Mary’s prodigality prefigures Jesus’ death on the cross. The hair she so scandalously lets down in the presence of men will soon be covered again with the cloth of mourning. Mary seems to sense this. Maybe it’s because she has a tiny portion of the foresight that the Jesus of John’s Gospel has in such abundance. Or maybe it’s because she has sniffed the inside of Lazarus’ grave, and smells something like it on Jesus.
Judas raises a point that would be valid in another context. "Why was this perfume not sold for three hundred denarii and the money given to the poor?" (John 12:6). But now is not the time for such objections. Unlike our own church treasurer, Judas knows the cost of many things, but the value of few.
What’s the value, for instance, of a Messiah who can raise his friend Lazarus from the dead, but won’t lift a finger to save himself from a cruel, humiliating death? What’s the true worth of a God who has every right to stand aloof from the mess you and I have made of our lives, but instead freely enters into our brokenness, our grief, our worry, and our hope?
What’s worth more – a bottle of fancy perfume – or the knowledge that God is most present when we feel God most absent?

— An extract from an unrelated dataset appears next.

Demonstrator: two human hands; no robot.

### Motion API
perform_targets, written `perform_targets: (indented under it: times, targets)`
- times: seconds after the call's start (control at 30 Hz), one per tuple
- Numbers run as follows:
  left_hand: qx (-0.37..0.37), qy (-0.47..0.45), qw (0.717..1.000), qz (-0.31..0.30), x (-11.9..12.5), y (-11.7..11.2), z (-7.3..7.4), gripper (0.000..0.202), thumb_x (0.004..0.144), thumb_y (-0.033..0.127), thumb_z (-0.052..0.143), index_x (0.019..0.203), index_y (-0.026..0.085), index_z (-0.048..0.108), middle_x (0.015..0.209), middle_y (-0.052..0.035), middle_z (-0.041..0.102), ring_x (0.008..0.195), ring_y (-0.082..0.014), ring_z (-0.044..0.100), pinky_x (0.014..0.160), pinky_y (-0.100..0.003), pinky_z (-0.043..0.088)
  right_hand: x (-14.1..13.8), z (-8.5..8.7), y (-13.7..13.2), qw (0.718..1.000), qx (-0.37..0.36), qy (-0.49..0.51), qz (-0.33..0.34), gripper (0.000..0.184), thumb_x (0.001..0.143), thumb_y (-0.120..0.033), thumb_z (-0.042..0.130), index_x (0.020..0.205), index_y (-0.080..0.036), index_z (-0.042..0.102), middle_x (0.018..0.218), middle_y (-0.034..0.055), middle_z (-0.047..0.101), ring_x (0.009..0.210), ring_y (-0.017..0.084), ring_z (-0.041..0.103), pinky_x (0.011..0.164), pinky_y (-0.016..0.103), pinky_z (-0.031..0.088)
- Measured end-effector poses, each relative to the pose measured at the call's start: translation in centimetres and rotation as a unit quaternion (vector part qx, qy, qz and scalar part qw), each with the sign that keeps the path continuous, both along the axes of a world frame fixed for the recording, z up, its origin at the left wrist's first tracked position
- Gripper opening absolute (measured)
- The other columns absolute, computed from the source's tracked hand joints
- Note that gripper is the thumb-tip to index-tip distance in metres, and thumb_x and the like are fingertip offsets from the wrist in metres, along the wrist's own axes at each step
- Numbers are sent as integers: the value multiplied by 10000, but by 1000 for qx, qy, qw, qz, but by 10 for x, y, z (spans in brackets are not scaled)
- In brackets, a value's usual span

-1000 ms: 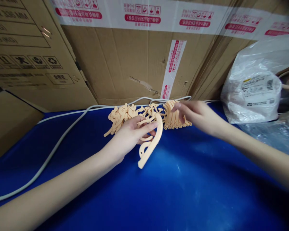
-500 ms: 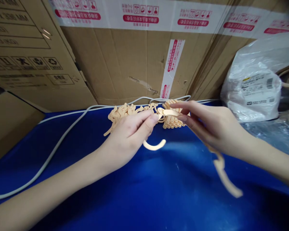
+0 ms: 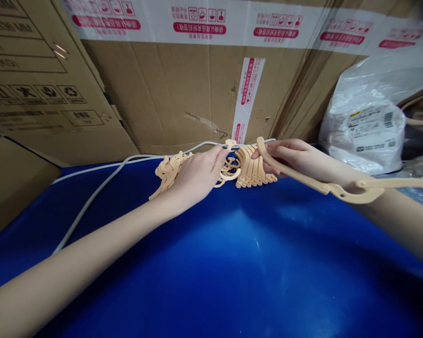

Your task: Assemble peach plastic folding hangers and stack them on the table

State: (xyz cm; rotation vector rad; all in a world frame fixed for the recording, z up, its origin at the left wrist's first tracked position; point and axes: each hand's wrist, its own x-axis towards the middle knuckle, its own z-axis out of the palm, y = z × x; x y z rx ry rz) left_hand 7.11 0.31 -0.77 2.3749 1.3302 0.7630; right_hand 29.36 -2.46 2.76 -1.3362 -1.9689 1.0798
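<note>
My left hand [image 3: 200,173] is closed around a beige plastic hook [image 3: 230,142]; its flat end stands up above my thumb, and my fingers hide much of the rest. In my right hand [image 3: 285,152] is a jointed beige plastic hanger [image 3: 296,174]. One arm slants from my fingers toward a curved middle joint, and a second arm runs past my forearm to the right edge. Between my hands lie loose beige hooks [image 3: 231,164]. Just below my right fingers is a neat row of beige hanger arms [image 3: 248,176]. A jumbled pile of beige pieces [image 3: 167,171] sits behind my left hand.
A blue surface [image 3: 232,272] spreads below my hands. Large cardboard boxes [image 3: 169,94] stand along the back and left. A white cable [image 3: 91,202] curves across the left. At right lie a clear plastic bag [image 3: 366,131] and more plastic wrapping.
My hands were close together at one beige piece; now they are apart. My right hand has turned, swinging the hanger up across my right forearm. My left hand has risen slightly with the hook.
</note>
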Motion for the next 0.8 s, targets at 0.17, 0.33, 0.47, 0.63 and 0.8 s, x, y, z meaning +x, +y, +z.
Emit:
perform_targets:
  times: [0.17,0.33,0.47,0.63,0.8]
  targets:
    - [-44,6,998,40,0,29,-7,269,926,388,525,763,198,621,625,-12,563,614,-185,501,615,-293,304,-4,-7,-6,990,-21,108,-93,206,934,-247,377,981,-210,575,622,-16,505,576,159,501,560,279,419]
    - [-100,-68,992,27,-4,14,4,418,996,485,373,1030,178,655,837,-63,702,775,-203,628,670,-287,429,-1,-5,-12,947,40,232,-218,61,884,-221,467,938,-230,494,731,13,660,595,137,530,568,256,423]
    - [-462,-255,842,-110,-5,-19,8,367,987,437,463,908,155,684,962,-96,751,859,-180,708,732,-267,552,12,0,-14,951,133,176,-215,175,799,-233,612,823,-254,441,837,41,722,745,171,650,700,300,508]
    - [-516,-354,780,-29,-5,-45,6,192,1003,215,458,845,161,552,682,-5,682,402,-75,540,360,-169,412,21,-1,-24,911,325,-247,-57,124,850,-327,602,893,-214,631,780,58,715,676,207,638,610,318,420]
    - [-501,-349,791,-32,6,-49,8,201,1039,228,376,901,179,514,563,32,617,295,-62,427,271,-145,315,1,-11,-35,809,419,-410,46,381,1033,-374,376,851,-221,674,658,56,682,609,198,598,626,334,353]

When bread tastes like ashes and wine like vinegar?
It doesn’t add up. I know it doesn’t. It doesn’t make good sense, any more than it makes good sense to pour several thousand dollars’ worth of perfume on one man’s feet and make a fool of yourself mopping it up with your hair. You and I know it makes no sense, just as sure as Judas knows it.
But Mary knows something Judas does not know, something you can only discover by standing by your loved one’s grave, or even by your own grave, and smelling both the bread and the nard: the good news of Jesus Christ doesn’t make sense; it makes life. It takes us from our graves because they cannot hold us forever. It turns our tear-stained faces toward the day when God will wipe away every tear from every eye. The good news of Jesus Christ makes life ex nihilo -- out of nothing -- out of precisely the void that death leaves in its wake.

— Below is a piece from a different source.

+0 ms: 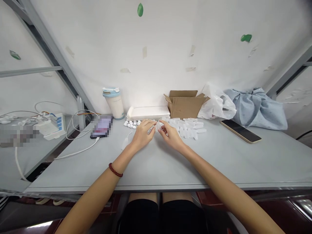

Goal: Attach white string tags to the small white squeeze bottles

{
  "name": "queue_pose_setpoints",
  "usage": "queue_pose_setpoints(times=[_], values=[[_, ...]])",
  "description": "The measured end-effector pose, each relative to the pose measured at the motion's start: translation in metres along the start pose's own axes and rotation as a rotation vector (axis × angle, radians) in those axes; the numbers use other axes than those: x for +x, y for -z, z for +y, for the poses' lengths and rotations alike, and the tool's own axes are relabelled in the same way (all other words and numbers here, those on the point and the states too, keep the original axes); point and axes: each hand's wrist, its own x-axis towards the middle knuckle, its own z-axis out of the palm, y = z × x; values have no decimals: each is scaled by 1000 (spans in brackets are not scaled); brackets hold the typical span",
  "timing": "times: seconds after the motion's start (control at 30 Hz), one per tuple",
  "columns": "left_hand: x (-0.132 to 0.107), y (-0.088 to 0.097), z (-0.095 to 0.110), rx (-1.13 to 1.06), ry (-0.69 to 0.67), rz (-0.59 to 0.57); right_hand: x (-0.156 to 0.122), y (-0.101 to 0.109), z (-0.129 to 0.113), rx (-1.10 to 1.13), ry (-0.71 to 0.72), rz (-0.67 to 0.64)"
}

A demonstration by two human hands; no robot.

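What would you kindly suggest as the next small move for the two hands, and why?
I would probably hold the translucent piece steady in the right hand and bring the left hand in to meet it. The piece sits in the right hand's grasp, and the left hand is poised close beside it, though what that hand holds, if anything, is too small to tell.

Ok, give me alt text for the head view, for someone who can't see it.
A person's left hand and right hand are close together over a grey desk, the right pinching a small translucent piece. More translucent pieces and white parts lie just beyond; an open cardboard box stands behind.
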Motion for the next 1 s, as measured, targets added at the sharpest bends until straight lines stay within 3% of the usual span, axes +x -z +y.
queue_pose_setpoints(times=[0.37,0.57,0.8,1.0], values=[[-1,-2,1,48,-108,2,0,0,-2,109,-44,9],[0,0,4,53,-60,20,1,0,-1,239,-100,20],[0,4,7,62,-145,-138,1,1,-3,280,-148,16],[1,2,4,129,-172,-155,1,-2,-3,319,-187,1]])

Is Mary grateful because Lazarus is alive, or because Jesus is about to change forever our way of looking at death? Jesus is about to rob death of its ultimate power over us. He is about to rob the grave of its sting, of its final victory. The oil of burial Mary so generously shares will become the scent of resurrection.

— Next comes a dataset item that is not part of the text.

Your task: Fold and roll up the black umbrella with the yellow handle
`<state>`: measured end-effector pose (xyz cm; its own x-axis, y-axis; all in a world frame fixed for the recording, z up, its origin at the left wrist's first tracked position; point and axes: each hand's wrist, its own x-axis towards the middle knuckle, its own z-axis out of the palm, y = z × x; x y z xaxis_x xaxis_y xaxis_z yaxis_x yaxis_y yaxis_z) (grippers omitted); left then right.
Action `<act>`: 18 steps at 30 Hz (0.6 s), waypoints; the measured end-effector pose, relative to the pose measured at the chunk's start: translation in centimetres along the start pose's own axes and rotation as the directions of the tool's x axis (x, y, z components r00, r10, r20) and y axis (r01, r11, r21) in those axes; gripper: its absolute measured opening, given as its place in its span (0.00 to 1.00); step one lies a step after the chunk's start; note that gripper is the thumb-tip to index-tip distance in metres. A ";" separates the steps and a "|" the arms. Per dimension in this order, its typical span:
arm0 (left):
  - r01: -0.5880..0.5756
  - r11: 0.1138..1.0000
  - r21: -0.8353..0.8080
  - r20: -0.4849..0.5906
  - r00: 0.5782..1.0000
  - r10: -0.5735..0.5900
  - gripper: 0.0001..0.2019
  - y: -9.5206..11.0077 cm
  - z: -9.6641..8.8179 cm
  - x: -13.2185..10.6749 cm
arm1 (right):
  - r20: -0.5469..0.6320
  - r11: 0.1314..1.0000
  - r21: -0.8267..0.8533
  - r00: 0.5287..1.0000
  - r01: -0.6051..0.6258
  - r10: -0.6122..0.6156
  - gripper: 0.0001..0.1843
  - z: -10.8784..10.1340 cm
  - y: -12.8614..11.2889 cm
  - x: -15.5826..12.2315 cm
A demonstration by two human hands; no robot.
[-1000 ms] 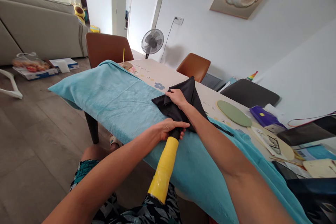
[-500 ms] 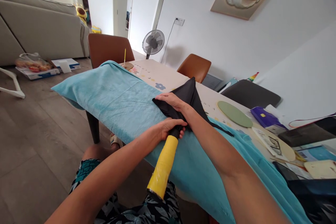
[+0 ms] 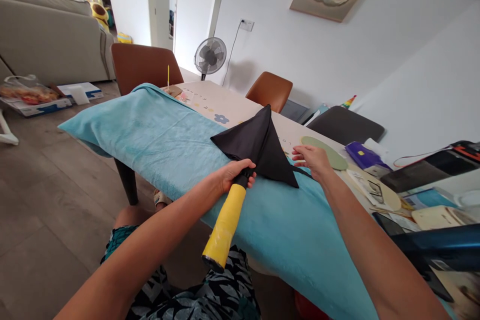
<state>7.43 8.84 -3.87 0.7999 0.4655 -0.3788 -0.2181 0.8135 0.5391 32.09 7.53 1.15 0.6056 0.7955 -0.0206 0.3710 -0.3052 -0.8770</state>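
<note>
Over blue cloth [image 3: 168,130], seemingly mid-folding, my left grip [image 3: 236,172] clamps the umbrella [image 3: 257,140], parted right grip [image 3: 313,159] likely needing its strap [image 3: 304,173] next.

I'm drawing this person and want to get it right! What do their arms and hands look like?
The left hand and right hand are ordinary human hands without gloves. I can't see any rings. The left arm and right arm show no sleeves, watches or bracelets where they're in view. The fingernails are too small to describe.
</note>
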 end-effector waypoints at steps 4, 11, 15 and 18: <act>0.013 1.000 0.001 0.003 1.000 -0.013 0.03 -0.1 -0.1 0.0 | 0.007 0.973 -0.206 0.995 -0.100 0.103 0.04 -1.0 2.4 -0.6; 0.026 1.000 0.003 -0.020 0.999 -0.026 0.04 0.0 0.3 -0.4 | 0.030 0.938 -0.327 0.991 -0.117 0.134 0.09 0.0 3.9 -0.6; 0.017 1.000 0.005 -0.013 1.000 -0.017 0.04 0.0 0.3 -0.5 | 0.047 0.943 -0.319 0.993 -0.090 0.110 0.07 0.3 4.1 -0.6; 0.030 1.000 0.002 -0.003 1.000 -0.030 0.04 0.0 0.3 -0.5 | 0.018 0.966 -0.241 0.995 -0.090 0.097 0.07 0.4 4.0 -0.9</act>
<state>7.15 8.53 -3.47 0.8045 0.4420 -0.3968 -0.1930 0.8263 0.5291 32.80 5.82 -2.52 0.6258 0.7715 -0.1147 0.4738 -0.4929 -0.7298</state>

We got a sniff of that last Thursday morning when we gathered round the grave of our sister Isabel Rogers. "All of us go down to the dust," we prayed, "but even at the grave we make our song, "Alleluia! Alleluia! Alleluia!"
It’s not just oil Mary has in that bottle. It’s grace. But you have to pour grace out and rub it in, without counting the cost, else you’re missing the whole point.
John has yet to tell us that part of the story. That comes later, after Jerusalem, after the Mount of Olives, after the trial in a kangaroo court, after Golgatha. That’s the Easter story. It’s not time for that yet. First comes Holy Week with its shouts of "Hosanna!" and "Crucify!" First comes Good Friday, when the sweet scent of Mary’s perfume is mixed with the stench of blood, sweat, and sour wine.
Lent lasts for forty days. This year it seems to me to be much longer. So much pain. So many cries for help. So much longing for light from the bottom of the pit.
But even in Lent, the choir rehearses for Easter. Speaking for myself, I need those emerging alleluias to keep me going through Lent. Without the hint of those alleluias, I might be joining Judas in his effort to keep grace bottled up, to hold back on embracing this world with all it hurts and ambiguities, for fear there will not be enough grace to go around.
But Mary has it right. Hold back, and you miss the point. It is possible to mourn and to rejoice at the same time. The perfume of resurrection and the stench of the grave are poured from the same vessel.
What did you smell when you came through these doors this morning? A hint of lilies? The lingering odor of death? A whiff of baking bread? Soon, very soon, all of this will smell like Easter. Even now, it’s in the air.